[LISTED RECORDS]:
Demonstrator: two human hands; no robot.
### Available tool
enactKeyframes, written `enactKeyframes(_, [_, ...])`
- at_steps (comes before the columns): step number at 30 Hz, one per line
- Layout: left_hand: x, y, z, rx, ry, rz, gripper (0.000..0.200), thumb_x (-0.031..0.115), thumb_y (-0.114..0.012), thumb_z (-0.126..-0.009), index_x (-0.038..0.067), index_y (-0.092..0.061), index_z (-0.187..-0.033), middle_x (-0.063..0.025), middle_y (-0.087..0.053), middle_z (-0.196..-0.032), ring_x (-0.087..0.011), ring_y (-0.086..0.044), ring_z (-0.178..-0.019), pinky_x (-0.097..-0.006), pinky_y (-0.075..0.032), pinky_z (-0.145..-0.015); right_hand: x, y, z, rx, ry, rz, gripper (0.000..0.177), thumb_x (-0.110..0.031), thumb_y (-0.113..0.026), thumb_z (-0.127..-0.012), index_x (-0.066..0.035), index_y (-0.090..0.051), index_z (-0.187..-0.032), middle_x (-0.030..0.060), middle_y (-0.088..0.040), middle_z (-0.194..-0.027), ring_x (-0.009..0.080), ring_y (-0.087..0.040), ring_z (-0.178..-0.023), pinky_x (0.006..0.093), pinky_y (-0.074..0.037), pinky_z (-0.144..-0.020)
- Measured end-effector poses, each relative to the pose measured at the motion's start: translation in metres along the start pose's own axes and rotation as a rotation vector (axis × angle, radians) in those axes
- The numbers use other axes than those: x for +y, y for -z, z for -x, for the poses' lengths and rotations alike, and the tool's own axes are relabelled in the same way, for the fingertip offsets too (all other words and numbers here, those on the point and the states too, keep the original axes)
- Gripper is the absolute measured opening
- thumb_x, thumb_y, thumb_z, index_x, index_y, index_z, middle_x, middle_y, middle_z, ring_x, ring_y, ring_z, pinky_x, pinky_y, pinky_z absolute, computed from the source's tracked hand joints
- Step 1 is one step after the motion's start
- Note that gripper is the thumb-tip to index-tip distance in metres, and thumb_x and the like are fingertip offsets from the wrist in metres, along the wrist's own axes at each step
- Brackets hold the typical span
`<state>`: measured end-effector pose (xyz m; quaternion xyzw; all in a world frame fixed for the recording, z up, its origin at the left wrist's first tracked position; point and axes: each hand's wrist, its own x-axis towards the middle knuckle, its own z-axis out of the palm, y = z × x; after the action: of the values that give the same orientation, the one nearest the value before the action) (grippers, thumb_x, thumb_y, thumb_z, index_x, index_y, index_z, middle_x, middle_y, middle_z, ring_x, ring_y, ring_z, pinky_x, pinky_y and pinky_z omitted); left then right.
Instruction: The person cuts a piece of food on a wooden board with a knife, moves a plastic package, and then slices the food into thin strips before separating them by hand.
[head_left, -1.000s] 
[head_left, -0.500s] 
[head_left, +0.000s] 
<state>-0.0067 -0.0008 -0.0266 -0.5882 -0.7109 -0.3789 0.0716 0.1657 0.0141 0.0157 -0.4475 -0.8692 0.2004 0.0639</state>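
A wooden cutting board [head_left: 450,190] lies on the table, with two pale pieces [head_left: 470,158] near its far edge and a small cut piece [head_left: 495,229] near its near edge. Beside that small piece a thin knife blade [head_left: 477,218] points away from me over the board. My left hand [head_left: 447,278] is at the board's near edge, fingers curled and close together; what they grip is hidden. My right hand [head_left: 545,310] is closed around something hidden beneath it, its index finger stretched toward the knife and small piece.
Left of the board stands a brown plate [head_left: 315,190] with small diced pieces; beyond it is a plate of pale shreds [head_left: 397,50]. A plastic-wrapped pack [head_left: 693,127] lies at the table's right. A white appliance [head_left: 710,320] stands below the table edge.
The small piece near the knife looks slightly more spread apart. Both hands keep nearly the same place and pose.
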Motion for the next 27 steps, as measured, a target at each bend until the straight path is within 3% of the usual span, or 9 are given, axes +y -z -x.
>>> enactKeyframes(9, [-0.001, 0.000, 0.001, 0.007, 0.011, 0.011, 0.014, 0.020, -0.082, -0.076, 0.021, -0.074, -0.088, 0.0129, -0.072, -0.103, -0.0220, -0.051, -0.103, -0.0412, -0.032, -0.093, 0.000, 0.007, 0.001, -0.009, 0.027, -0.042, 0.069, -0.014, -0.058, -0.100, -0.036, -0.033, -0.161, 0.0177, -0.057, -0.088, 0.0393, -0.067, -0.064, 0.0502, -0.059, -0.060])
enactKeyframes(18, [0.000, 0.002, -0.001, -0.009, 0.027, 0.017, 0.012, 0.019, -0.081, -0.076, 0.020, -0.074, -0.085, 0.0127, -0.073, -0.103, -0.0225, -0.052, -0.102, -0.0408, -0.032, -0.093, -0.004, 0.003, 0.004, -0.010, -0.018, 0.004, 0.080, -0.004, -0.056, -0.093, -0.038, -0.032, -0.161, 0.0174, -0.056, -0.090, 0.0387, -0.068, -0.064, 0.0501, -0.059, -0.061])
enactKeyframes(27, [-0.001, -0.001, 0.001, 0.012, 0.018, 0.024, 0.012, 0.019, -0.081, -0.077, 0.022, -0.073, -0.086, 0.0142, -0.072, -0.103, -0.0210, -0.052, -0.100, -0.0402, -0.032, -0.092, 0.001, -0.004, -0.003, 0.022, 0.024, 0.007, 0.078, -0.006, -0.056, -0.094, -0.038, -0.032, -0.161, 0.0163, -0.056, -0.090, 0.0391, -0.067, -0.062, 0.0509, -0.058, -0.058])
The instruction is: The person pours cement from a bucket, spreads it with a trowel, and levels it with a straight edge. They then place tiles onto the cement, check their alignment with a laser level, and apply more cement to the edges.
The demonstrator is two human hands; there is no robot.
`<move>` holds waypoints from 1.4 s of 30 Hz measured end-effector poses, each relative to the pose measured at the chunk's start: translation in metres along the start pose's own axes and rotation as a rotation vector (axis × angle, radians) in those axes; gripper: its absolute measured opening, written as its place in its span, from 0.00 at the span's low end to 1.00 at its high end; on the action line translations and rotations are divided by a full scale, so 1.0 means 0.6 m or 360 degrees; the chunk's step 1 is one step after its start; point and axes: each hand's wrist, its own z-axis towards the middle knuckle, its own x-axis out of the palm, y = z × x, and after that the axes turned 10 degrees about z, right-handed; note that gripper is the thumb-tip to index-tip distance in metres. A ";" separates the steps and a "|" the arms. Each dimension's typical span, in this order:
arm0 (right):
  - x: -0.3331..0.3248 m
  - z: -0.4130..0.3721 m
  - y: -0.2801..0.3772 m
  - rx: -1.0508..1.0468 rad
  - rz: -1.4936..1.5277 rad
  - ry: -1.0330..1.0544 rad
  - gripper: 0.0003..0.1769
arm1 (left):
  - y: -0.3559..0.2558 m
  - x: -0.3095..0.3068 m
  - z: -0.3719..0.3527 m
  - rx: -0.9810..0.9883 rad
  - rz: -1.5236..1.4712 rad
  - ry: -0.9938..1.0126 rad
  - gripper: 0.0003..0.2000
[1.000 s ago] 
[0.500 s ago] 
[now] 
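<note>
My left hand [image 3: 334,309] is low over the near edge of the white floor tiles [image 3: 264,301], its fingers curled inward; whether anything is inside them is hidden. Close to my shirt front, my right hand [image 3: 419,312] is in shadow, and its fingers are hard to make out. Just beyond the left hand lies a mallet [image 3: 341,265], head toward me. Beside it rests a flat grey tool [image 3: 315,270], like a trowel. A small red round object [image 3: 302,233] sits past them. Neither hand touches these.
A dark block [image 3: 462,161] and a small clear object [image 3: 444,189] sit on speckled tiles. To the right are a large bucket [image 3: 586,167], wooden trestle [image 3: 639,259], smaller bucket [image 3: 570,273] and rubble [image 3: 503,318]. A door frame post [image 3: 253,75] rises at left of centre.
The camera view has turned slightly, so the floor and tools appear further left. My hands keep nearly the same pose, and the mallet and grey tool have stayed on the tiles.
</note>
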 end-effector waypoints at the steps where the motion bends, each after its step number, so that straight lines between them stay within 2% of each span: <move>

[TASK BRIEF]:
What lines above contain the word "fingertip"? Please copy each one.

[PROBLEM SOLUTION]:
- The numbers use other axes than those: x for +y, y for -z, z for -x, for the poses' lengths and rotations alike, and the tool's own axes are relabelled in the same way, for the fingertip offsets too (all other words and numbers here, those on the point and the states too, keep the original axes)
- Note that gripper is the thumb-tip to index-tip distance in metres, and thumb_x and the like are fingertip offsets from the wrist in metres, along the wrist's own axes at each step

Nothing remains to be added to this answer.